Breast Cancer Screening


By Linda L. Humphrey, M.D., M.P.H.a; Mark Helfand, M.D., M.S.a; Benjamin K.S. Chan, M.S.a; and Steven H. Woolf, M.D., M.P.H.b.

Address correspondence to: Linda Humphrey, Oregon Health & Science University, Mailcode BICC, 3181 SW Sam Jackson Park Road, Portland, OR 97201-3098; E-mail: humphrey@ohsu.edu.

This article originally appeared in the Annals of Internal Medicine. Select for copyright and source information.

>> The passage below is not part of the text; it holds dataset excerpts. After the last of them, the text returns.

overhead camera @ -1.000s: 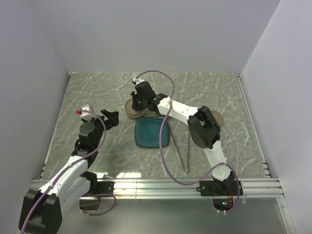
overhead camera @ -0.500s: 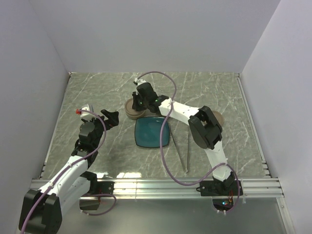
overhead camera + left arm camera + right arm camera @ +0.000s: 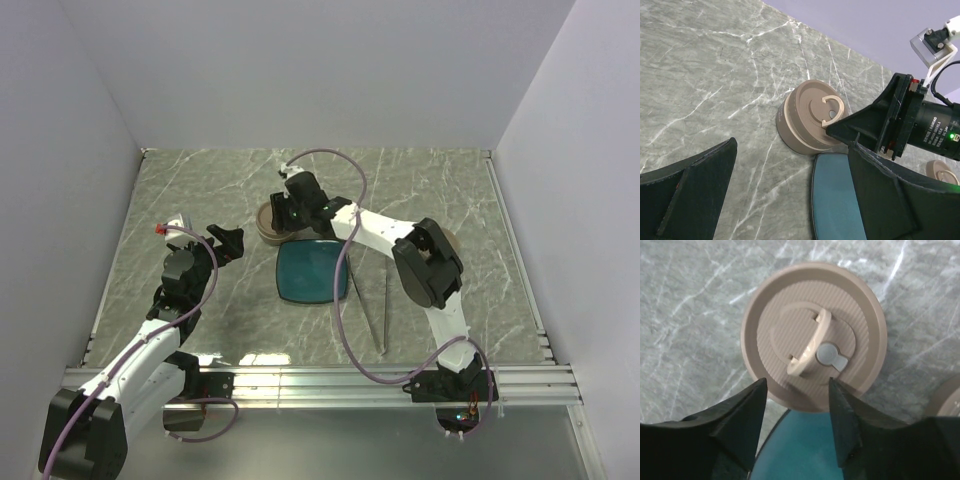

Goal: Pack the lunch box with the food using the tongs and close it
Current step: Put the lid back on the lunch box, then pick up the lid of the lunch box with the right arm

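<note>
The left pincer (image 3: 228, 240) hangs open and idle, the lunch box (image 3: 800, 125) ahead and to its right. The right pincer (image 3: 797, 385) has just sprung its jaws apart above the lid handle (image 3: 807, 347), leaving the lid (image 3: 860, 325) seated, so closing looks done. That arm stretches far forward, wrist tipped down, with the tongs (image 3: 372, 300) lying behind it.

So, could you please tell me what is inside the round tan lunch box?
The lunch box is covered by its ribbed lid, which bears a curved handle and a grey tab; its contents cannot be seen.
</note>
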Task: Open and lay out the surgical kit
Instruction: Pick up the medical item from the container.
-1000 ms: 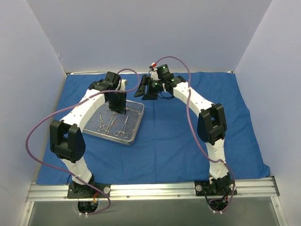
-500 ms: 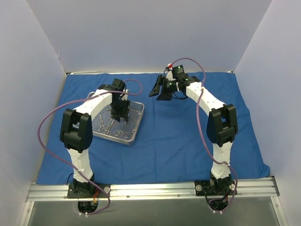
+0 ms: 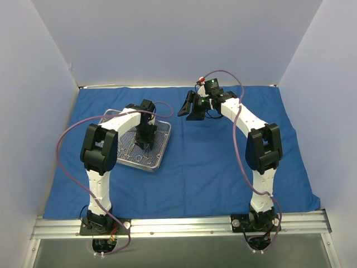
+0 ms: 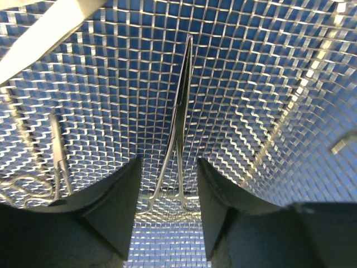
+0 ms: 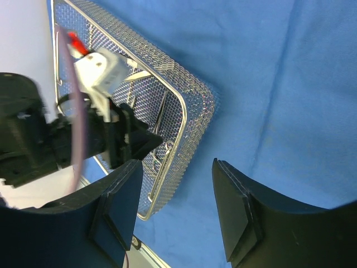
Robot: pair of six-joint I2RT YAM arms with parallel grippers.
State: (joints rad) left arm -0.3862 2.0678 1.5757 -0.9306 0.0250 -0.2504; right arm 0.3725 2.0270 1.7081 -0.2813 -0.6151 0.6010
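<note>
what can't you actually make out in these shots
- Top view: what lies in the tray; the left arm covers it and the pieces are tiny.
- Left wrist view: whether the open left pincer touches the instrument; a second instrument is blurred and partly behind a finger.
- Right wrist view: the left arm hides the tray's middle.

A table (image 3: 178, 252) seen from above, walled on three sides by pale panels; a royal-blue cloth (image 3: 212, 167) lies spread flat on it, covering nearly the whole top; an aluminium rail (image 3: 184, 225) runs just beyond the cloth's near edge, with bare grey surface past it; on the cloth's left half, towards its far edge, rests a shallow wire-mesh tray (image 3: 163, 148), set slightly askew to the cloth's edges.
</note>
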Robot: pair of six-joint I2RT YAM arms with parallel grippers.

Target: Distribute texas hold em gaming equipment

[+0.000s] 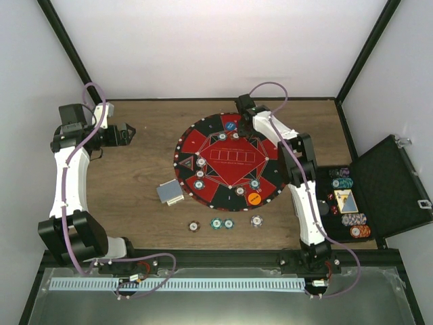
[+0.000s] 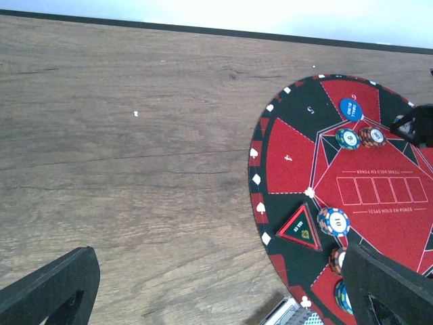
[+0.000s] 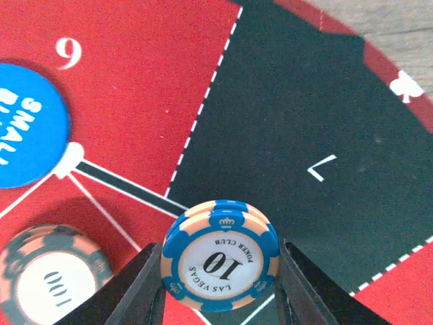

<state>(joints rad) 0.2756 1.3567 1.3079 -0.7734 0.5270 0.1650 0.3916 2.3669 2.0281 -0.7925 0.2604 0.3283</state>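
The top external view looks steeply down from behind the arm bases, holding the whole tabletop [image 1: 139,159] and round mat [image 1: 230,157]. The left wrist view looks down from farther up at the mat's left part, its fingers [image 2: 47,291] in the bottom corners. The right wrist view hangs very close over the mat's far edge; both wrist views catch the blue disc [image 2: 350,108].

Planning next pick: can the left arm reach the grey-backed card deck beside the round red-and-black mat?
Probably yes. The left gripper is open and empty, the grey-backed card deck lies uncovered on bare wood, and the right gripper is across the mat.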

The summaries of the evidence briefly present evidence of effectiveness for preventive health services used in primary care clinical settings, including screening tests, counseling, and chemoprevention. They summarize the more detailed Systematic Evidence Reviews, which are used by the U.S. Preventive Services Task Force (USPSTF) to make recommendations.


Contents

Epidemiology
Methods
Results
Discussion
Acknowledgments
References
Notes
Appendix

Epidemiology

Breast cancer is the second leading cause of cancer death among North American women. Approximately 1 in 8.2 women will receive a diagnosis of breast cancer during her lifetime, and 1 in 30 will die of the disease.1 Breast cancer incidence increases with age,1 and although significant progress has been made in identifying risk factors and genetic markers, more than 50 percent of cases occur in women without known major predictors.2-5

This review was commissioned to assist the current U.S. Preventive Services Task Force (USPSTF) in updating its recommendations on breast cancer screening. We focus on information that was not available in 1996, when the previous USPSTF examined the issue.6 Our goal was to critically appraise and synthesize evidence about the overall effectiveness of breast cancer screening, as well as its effectiveness among women younger than 50 years of age.

Return to Contents

Methods

The analytic framework, literature search, and data extraction are described in detail in the Appendix. Briefly, we searched the Cochrane Controlled Trials Registry, MEDLINE®, PREMEDLINE, and reference lists.6-8 for randomized, controlled trials of screening with death from breast cancer as an outcome. In all, we reviewed 154 publications from 8 eligible randomized trials of screening mammography and two trials of breast self-examination (BSE). We abstracted details about patient population, design, quality, data analysis, and published results at each reported length of followup. We also evaluated previous meta-analyses of these trials and of screening test characteristics and studies evaluating the harms associated with false-positive test results.

We used predefined criteria developed by the current USPSTF to assess the internal validity of the trials.9 Two authors rated the internal validity of each study as "good," "fair," or "poor." Disagreements were resolved by further review and discussion. In the USPSTF system, a study that meets all the criteria for internal validity is rated as good quality.9 The rating reflects a judgment that the results of the study are very likely to be correct. The fair-quality rating is used for studies that have important but not major flaws and implies that the findings are probably valid. A study that has a major flaw in design or execution—one that is serious enough to invalidate the results of the study—is rated as poor quality. We based our quality ratings on the entire set of publications from a trial rather than on individual articles.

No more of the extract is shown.